The rationale underpinning a possible Chinese revisionist strategy in the Arctic is well-covered academic terrain, but there are few specifics on how this process would unfold, and with what mechanisms. One speculation, however, is the employment of the Chinese military as Beijing develops polar-capable naval and air asserts (including nuclear powered submarines32) as part of its comprehensive military modernization efforts.33 The presence of a Chinese naval task group in the fall of 2015 off the coast of Alaska fueled concerns that Beijing may use its burgeoning naval capability to promote, perhaps aggressively, its ambitions, interests, and status as a polar power. Chinese naval vessels, for example, could be employed in the Arctic to not only demonstrate an ability to operate in the region, but also to signal Beijing’s position on the nature and extent of Canada’s and other Arctic states’ sovereign realms and authority at sea.

Narratives of a polar revisionist China usually depict the Arctic as a particularly vulnerable region, and criticize political leaders’ persistent under-appreciation of the changing strategic landscape and resolve to ensure Canadian sovereignty and security are appropriately defended in this new environment.34 China’s entrance, according to this line of thinking, is driven by and contributes towards an already stressed geopolitical region as competition over resources and sovereignty at sea has motivated the development of increased military forces in the region (framed in the often used but ill-defined ‘militarization’ nomenclature35). These frictions, it is predicted, will continue to grow, and as a result, erode the regional political architecture, which was designed during the peaceful geopolitical environment of the 1990s, that is not equipped to deal with the emergence of an ultra-competitive and possibly adversarial landscape.36

DND photo by Corporal Chris Ringius

HMCS Kingston in the Davis Strait in search of the Lost Franklin Expedition, 2014.
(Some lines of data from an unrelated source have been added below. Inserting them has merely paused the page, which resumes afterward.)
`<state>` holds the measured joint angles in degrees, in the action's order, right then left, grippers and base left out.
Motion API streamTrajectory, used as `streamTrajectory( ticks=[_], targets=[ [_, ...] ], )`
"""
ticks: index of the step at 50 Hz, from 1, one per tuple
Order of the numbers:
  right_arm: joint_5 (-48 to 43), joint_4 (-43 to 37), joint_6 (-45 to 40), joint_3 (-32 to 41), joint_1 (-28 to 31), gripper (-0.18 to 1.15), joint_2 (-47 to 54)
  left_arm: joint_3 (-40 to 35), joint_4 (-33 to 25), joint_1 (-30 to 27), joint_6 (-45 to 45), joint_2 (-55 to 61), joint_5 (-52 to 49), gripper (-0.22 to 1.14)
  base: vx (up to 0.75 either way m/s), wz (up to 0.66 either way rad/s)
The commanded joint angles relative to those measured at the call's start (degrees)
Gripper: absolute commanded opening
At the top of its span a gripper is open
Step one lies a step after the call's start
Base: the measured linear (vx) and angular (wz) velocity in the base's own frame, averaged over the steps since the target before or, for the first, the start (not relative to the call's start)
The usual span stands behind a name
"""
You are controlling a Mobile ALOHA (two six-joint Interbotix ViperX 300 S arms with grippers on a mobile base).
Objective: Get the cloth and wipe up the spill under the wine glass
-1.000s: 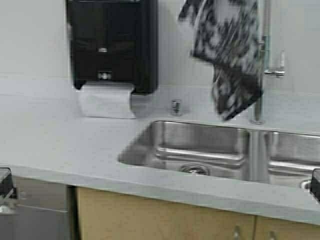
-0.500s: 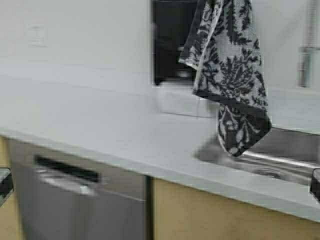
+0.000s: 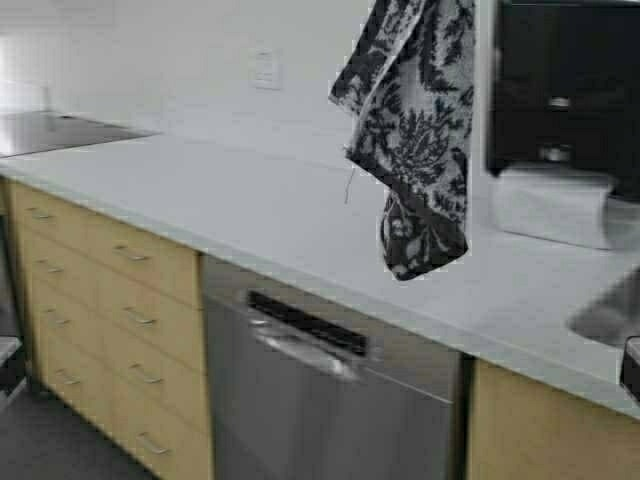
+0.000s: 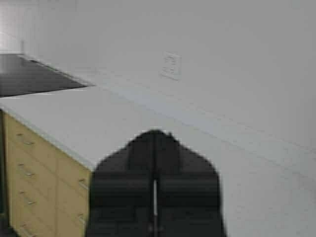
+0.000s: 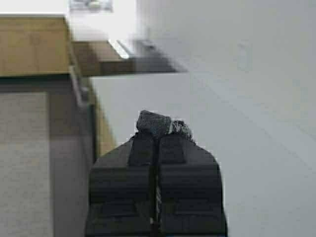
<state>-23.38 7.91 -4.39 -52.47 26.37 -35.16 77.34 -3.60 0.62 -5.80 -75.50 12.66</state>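
High view down over the countertop [image 3: 250,220]; both wrist views along it, close behind fingers.

Both claws are showing matte black, blocky bodies. The left claw [image 4: 154,143] is tapering to a rounded tip with a thin central seam; the right claw [image 5: 157,136] is showing matching stepped black fingers.

White wall [image 3: 180,50] behind pale countertop [image 3: 250,210], wooden drawers [image 3: 100,320], steel dishwasher [image 3: 320,390].
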Motion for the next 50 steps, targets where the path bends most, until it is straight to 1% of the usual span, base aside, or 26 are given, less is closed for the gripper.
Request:
streamTrajectory(
  ticks=[1, 13, 19, 35, 42, 50],
  targets=[
    [-1.05, -0.18, 0.18, 1.93, 0.00, 0.05, -0.26, -0.53, 0.00, -0.09, -0.09, 0.97, 0.18, 0.02, -0.04, 0.40],
    [-1.05, -0.09, 0.35, 1.32, 0.00, 0.05, -0.53, -0.53, -0.18, -0.09, -1.76, 0.35, 0.53, 0.02, -0.02, 0.40],
    [-1.05, -0.18, 0.79, -0.35, -0.09, 0.05, -0.44, 0.44, 0.00, -0.09, -1.85, 0.00, 0.53, 0.02, -0.02, 0.49],
    [-1.14, -0.18, 0.88, -0.26, -0.44, 0.05, 0.53, -0.88, 0.18, -0.09, 1.85, 0.09, -1.76, 0.02, -0.02, 0.49],
    [-1.05, -0.18, 0.79, -0.09, -1.85, 0.05, 1.05, -1.23, 0.18, -0.09, 1.85, 0.09, -2.02, 0.02, -0.01, 0.49],
    [-1.14, -0.18, 0.53, -0.09, -1.93, 0.05, 0.97, -1.41, 0.18, -0.09, 1.85, -0.26, -2.20, 0.02, 0.01, 0.54]
  ],
)
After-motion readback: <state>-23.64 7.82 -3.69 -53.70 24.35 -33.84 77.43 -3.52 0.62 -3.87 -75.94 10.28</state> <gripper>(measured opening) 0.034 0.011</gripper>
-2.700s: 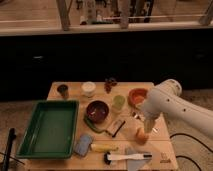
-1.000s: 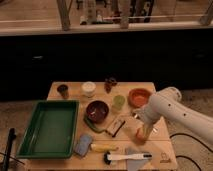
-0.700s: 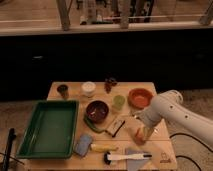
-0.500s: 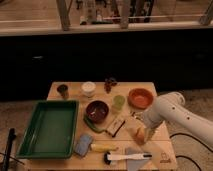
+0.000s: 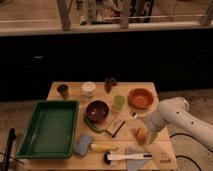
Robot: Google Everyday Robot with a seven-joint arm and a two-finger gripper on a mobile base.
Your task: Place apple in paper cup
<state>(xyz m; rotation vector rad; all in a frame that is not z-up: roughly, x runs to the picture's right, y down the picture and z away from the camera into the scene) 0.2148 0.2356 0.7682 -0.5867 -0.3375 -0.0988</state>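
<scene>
Arm lowered over last 2.7 s. Gripper [image 5: 142, 136] now at apple [image 5: 139, 131], table front-right. Grip state: cannot tell. Cup [image 5: 88, 89] well apart, rear-left. Likely grasp step; transfer pending.

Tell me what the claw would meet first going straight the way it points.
The claw, low over the right side of the light wooden table, points down. First in line looks to be the small round orange-yellow apple at its tip; whether they already touch is unclear.
</scene>
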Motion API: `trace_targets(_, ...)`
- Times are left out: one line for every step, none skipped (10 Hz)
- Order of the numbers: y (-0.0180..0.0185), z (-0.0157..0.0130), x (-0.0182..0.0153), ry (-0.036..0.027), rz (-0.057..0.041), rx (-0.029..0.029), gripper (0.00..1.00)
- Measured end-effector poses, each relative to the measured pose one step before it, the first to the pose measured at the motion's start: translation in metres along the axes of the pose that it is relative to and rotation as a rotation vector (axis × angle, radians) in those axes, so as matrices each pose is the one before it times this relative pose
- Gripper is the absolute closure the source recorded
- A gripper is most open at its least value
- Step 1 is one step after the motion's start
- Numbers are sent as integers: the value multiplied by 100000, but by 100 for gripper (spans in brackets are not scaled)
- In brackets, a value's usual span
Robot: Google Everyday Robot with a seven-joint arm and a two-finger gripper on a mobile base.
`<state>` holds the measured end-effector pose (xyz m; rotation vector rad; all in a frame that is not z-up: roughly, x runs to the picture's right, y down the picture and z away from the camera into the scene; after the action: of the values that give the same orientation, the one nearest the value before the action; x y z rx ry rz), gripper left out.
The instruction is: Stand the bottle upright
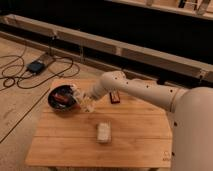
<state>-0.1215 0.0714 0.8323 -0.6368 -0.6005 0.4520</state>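
Dark bowl [52, 100] (red inside) sits just beside closed fingers [80, 95] and bottle [90, 104]

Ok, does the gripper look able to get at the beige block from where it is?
Probably yes. The gripper is low beside the dark bowl, fingers shut. The beige block lies alone nearer the front of the table, with only bare wood between them.
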Motion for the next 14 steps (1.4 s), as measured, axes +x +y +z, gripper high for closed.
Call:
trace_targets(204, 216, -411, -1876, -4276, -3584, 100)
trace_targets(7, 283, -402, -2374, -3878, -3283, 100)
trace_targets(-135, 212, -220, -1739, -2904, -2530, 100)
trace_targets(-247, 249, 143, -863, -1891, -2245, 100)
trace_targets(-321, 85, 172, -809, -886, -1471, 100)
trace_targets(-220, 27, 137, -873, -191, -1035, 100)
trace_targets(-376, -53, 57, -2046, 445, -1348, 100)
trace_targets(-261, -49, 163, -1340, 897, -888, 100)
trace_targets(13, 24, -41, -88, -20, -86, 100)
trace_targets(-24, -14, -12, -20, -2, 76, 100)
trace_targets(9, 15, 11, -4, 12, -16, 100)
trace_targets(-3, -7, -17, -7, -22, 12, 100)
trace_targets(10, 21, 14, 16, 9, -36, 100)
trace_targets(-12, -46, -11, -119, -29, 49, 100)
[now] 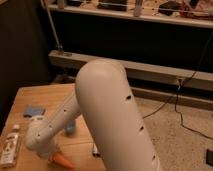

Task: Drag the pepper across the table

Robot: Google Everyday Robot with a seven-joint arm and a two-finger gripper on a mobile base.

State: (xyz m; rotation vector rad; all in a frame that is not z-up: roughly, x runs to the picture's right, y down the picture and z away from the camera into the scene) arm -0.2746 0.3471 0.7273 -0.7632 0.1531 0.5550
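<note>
The orange pepper point(63, 161) lies low on the light wooden table point(42, 95), close to the near edge, and only its tapered orange part shows. My gripper point(52, 155) sits right at the pepper's left end, under the white wrist, shut on it. The thick white arm point(112, 120) fills the middle of the camera view and hides the table's right half.
A blue cloth-like item point(34, 110) lies at the left of the table, and a small blue object point(70, 128) sits partly behind the forearm. A pale bottle or packet point(10, 147) lies by the left edge. Beyond the table are a dark shelf unit and cables on the floor.
</note>
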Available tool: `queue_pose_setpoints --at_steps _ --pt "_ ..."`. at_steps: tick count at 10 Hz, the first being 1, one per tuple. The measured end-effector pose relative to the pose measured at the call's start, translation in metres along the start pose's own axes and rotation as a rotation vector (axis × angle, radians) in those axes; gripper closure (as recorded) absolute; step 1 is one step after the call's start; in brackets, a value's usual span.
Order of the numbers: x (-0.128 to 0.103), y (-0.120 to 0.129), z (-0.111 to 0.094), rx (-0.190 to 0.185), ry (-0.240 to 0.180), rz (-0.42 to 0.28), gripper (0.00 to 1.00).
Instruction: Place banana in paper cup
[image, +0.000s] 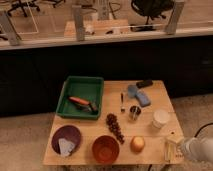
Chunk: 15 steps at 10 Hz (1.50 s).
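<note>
At the near right corner of the worktop (150, 89), the gripper (181, 149) meets the banana (171, 148), which lies just to its left; whether it grips, I cannot tell. The paper cup (160, 118) stands beyond the gripper, slightly left.

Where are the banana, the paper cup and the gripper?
banana (170, 150): camera view, pale middle.
paper cup (161, 118): camera view, white top.
gripper (180, 148): camera view, its tip, lower right, beside the banana.

The hand (174, 149) is at the table's (159, 98) front-right corner.
</note>
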Motion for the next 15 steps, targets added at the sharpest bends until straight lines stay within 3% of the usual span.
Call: queue_pose_setpoints --at_steps 3,6,9,13,14,15 --pt "-0.003 -0.006 0.023 -0.041 -0.012 -0.085 0.2" --pt "-0.002 -0.006 0.039 -0.075 -0.046 -0.104 0.22" --pt "-0.005 -0.002 0.055 -0.101 -0.064 -0.109 0.49" --pt "-0.006 0.002 0.048 -0.111 -0.067 -0.109 0.9" --pt "-0.006 0.002 0.048 -0.11 -0.068 -0.108 0.98" --pt "-0.006 0.002 0.045 -0.1 -0.078 -0.104 1.0"
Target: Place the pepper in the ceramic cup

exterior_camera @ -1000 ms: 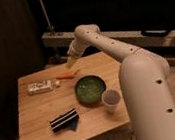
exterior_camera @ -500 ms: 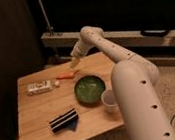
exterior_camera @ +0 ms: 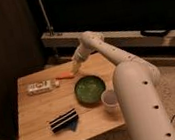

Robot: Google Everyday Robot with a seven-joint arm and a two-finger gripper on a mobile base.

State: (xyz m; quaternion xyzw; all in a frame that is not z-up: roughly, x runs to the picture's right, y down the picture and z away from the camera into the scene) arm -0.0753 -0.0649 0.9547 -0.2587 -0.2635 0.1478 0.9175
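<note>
The orange-red pepper (exterior_camera: 64, 75) lies on the wooden table (exterior_camera: 37, 111) near its far edge. My gripper (exterior_camera: 75, 66) hangs just to its right and slightly above it, pointing down at the tabletop. It is open and holds nothing. The small white ceramic cup (exterior_camera: 108, 100) stands upright near the table's right front, partly behind my arm (exterior_camera: 135, 91). The cup sits in front and to the right of the green dish.
A round green dish (exterior_camera: 90, 90) sits between the pepper and the cup. A white rectangular packet (exterior_camera: 39, 86) lies left of the pepper. A black striped object (exterior_camera: 63, 121) rests near the front edge. A dark cabinet stands left, with shelving behind.
The gripper has dropped a little toward the tabletop beside the pepper. The thick lower part of the arm has swung left in view, closer to the cup. The objects have not moved.
</note>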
Forecasts, however, of the region becoming a geostrategic flashpoint punctuated by resource scrambles, contestations over sovereign realms, and possibly, arms races, are narratives which have a long historical lineage in popular accounts of the North, despite their failure to materialize in any meaningful way.37 Even if China harbours revisionist intents, the pathways and process Beijing would employ are shaped by the forces and factors underpinning the current regional order. The Arctic is a stable region characterized by a rule-bound regime of developed countries (including the homelands of two nuclear powers), the absence of war and failed states, and the promotion of regional norms of cooperation and consensus within an inclusive political architecture.38 The Arctic regime should not be dismissed out of hand as ill-equipped to deal with a new strategic environment, for it has demonstrated an ability to do so (most importantly, in the early-to-mid-2000s) by adequately thickening institutional bodies, norms, and signaling of intent in order to dispel and discredit possible destabilizing competition between them.39 This confluence of factors in the Arctic may make it one of the more successful regions in stemming the excesses of geopolitical competition, as exemplified by the maintenance of cordial regional relations despite heightened tensions between the West/NATO and Russia. It is not, therefore, the absence of drivers and sources of geopolitical rivalry (including emanating from other regions) which explains the continuation of the Arctic Peace, but rather, the resiliency and adaptability of the regional political regime to promote and ascertain acceptance by involved actors that the current political architecture is in their respective national interests to support, or at a minimum, to not oppose.40

This does not preclude geopolitical competition playing an increasingly important and contentious role in the region. Greenland, in transition away from Danish rule, and with abundant natural resources, is the most likely place China may try to create a regional partner or possible ally.41 These pressures are already motivating European states to enhance relations with Nuuk to ensure that, even if independent, Greenland remains a firm regional and military ally with the West. However, the impact of the structural power configurations and institutional characteristics of the region on the calculus of Beijing is largely under-appreciated, especially in analyses which assume China is taking more risks and becoming over-confident, considering that all of the region’s principal actors, including Russia,42 have some degree of strategic suspicion towards China.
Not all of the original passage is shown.